Whitney Rice, PhD

Whitney Rice

Assistant Professor, Department of Behavioral, Social, and Health Education Sciences

 

Atlanta is a place where there is a rich history of collective community action and response to some of the toughest and most devastating health and social circumstances—including to reproductive health, human rights, civil rights, and more. I think it’s a great place for students to understand how best we can navigate these types of circumstances and make an impact.” 

 

As director of Emory’s Center for Reproductive Health Research in the Southeast (RISE), reproductive health and health equity are at the heart of everything Whitney Rice does. It was the school’s strength in this area that initially attracted Rice to join the school as an MPH student, and, in 2018, as a member of the faculty.   

“It was a huge motivator for my return,” she says. “I was excited to enter a professional community of folks with connected and overlapping research interests. I see Rollins as a driving force for sexual reproductive and maternal health research and I’m happy to be a part of it.” 

Rice’s research interests include topics that are politically divisive and emotionally charged. She studies the impact of restrictive abortion policies on women’s health, maternal mortality, and the impact of racial disparities on maternal outcomes. Despite the heaviness to Rice’s work, there’s an openness to her and a warmth that make her a popular collaborator and professor.  

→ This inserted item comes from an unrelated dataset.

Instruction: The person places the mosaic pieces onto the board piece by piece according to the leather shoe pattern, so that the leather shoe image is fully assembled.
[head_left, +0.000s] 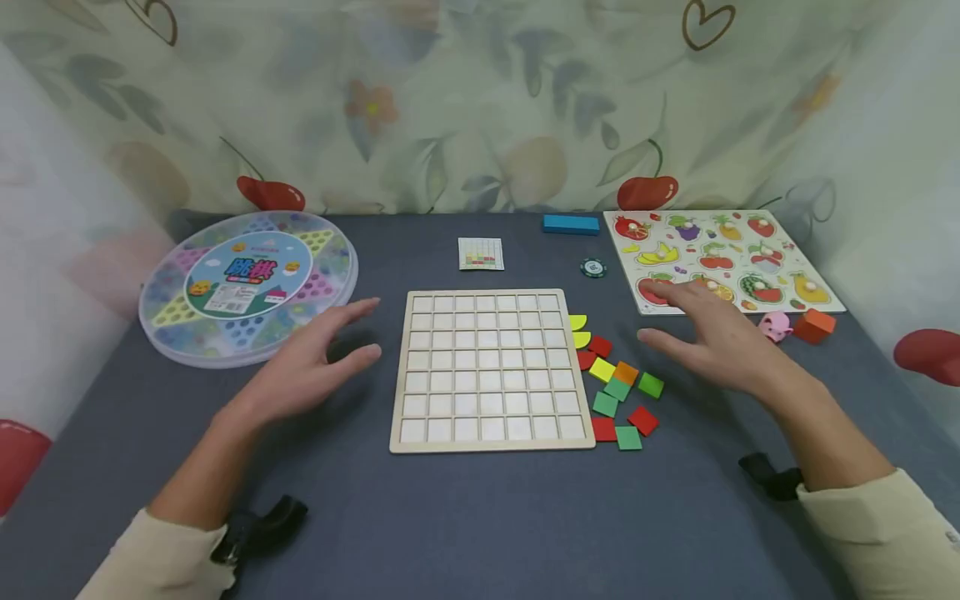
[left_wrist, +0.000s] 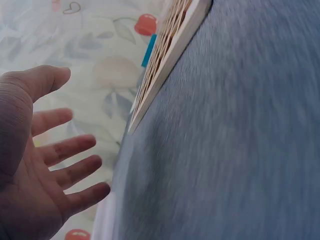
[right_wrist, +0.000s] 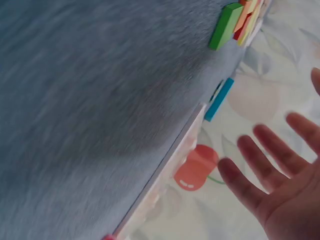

Rice regularly inspires her own students in Research Methods in Health Promotion, where she brings real-world research scenarios into the classroom.  

“What I enjoy about that course, and teaching more broadly, is I really get to bring into the classroom what I see in practice. I get to show students the reality of the research process with all of its difficulties and excitement.”  

Many students go on to get a more personal look of what it’s like to work on Rice’s team by doing just that. RISE regularly posts positions for graduate research assistants to serve as integral contributors to the team’s work—including on several of Rice’s projects.  

One of her current studies, OVAL, is part of CORAL, a maternal health center of excellence housed at Morehouse that is a collaboration with Rollins and Emory School of Medicine. That center is focused on maternal behavioral health with a justice-oriented lens. Rice is co-principal investigator of a project that focuses on overdoses and pregnancy and is seeking out ways to mitigate some of the structural barriers that people at the intersection of substance use and pregnancy have had.  

Despite the current restrictive policy environment in Georgia, Rice sees Atlanta as a place that is full of possibility, especially in terms of collaborators working in the reproductive health space (as the CORAL project epitomizes). 

“Atlanta is a place where there is a rich history of collective community action and response to some of the toughest and most devastating [health and social] circumstances—including to reproductive health, human rights, civil rights, and more,” says Rice. “I have personally learned so much about how folks can continue to see the health and wellbeing they desire despite some of those restrictive policy circumstances. I think it’s a great place for students to understand how best we can navigate these types of circumstances and make an impact.”